Print this span of the material below exactly: the line with "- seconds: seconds", the line with "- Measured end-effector", and every line between them, but nothing else.

Dataset excerpt START

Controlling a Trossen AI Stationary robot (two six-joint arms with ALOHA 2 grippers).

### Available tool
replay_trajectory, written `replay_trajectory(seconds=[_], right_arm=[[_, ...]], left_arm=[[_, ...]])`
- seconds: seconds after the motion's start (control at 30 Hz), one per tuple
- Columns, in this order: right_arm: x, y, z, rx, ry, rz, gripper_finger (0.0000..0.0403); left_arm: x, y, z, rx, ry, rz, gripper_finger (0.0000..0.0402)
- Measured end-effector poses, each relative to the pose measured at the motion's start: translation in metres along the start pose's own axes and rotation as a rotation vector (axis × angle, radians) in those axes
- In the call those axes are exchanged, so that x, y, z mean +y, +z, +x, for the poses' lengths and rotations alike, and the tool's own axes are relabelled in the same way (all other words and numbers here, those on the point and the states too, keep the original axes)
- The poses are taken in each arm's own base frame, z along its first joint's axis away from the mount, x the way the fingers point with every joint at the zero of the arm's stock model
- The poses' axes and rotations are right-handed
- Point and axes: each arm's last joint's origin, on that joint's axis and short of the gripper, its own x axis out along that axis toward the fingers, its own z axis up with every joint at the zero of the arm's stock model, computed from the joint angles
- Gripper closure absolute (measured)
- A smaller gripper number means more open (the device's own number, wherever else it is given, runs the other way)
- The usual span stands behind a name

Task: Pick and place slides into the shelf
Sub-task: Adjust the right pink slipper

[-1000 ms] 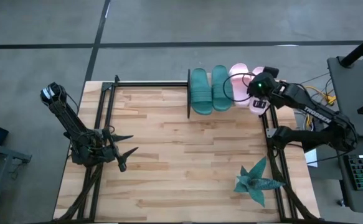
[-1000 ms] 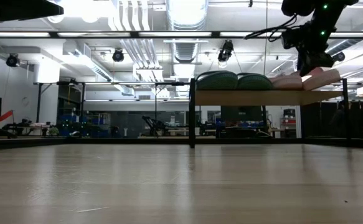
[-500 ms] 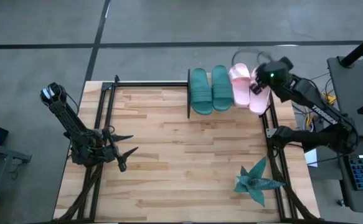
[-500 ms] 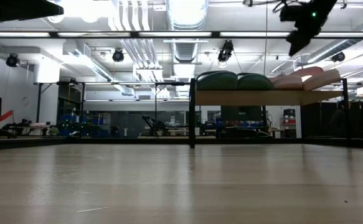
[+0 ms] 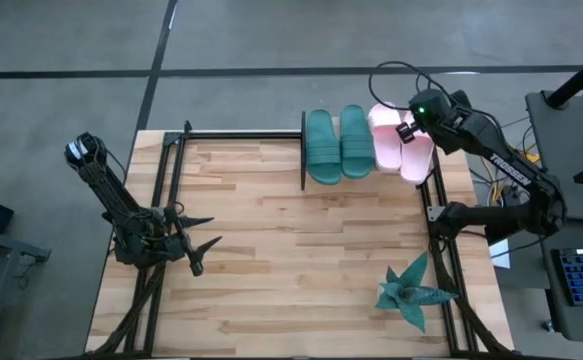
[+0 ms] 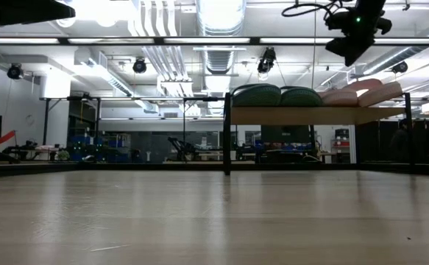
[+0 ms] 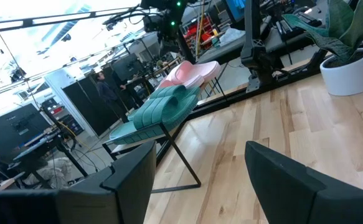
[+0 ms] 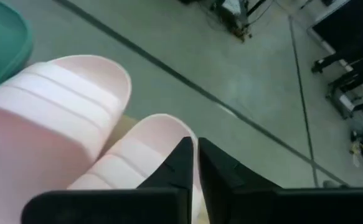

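Note:
The shelf (image 5: 309,175) stands at the table's far edge. Its light wood board (image 6: 317,115) carries all the slides side by side: two teal slides (image 5: 322,145) (image 5: 356,141) and two pink slides (image 5: 384,140) (image 5: 418,157). The right-hand pink slide (image 6: 382,91) lies tilted. My right gripper (image 8: 193,152) hovers shut just above the pink slides and shows clear of them in the low view (image 6: 349,57). My left gripper (image 5: 203,248) waits open low over the table's left side.
A teal spiky plant (image 5: 412,290) in a white pot (image 7: 350,71) stands near the table's right front corner. Black frame rails (image 5: 171,160) run along the table's left and right sides. Bare wood lies between the left gripper and the shelf.
My right gripper has risen from the right-hand pink slide and moved a little toward the far edge. That slide stays tilted on the shelf's right end.

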Motion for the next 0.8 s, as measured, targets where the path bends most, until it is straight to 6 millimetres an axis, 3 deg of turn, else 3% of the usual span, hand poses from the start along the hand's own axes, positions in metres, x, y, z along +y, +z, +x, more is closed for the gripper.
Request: replay_trajectory(seconds=[0.2,0.8], right_arm=[[0.000,0.005,0.001,0.072,-0.001,-0.004,0.0394],[0.010,-0.015,0.013,0.337,-0.057,-0.226,0.0395]], left_arm=[[0.000,0.000,0.000,0.000,0.000,0.000,0.0171],[0.000,0.000,0.000,0.000,0.000,-0.005,0.0171]])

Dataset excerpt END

Written solution:
- seconds: seconds after the motion's start (control at 30 Hz), one per tuple
- Columns, in this order: right_arm: x, y, z, rx, ry, rz, gripper_finger (0.0000..0.0403); left_arm: x, y, z, rx, ry, rz, gripper_finger (0.0000..0.0402)
- Measured end-effector poses, each relative to the pose measured at the motion's start: translation in metres along the start pose's own axes and rotation as a rotation vector (axis × angle, radians) in those axes

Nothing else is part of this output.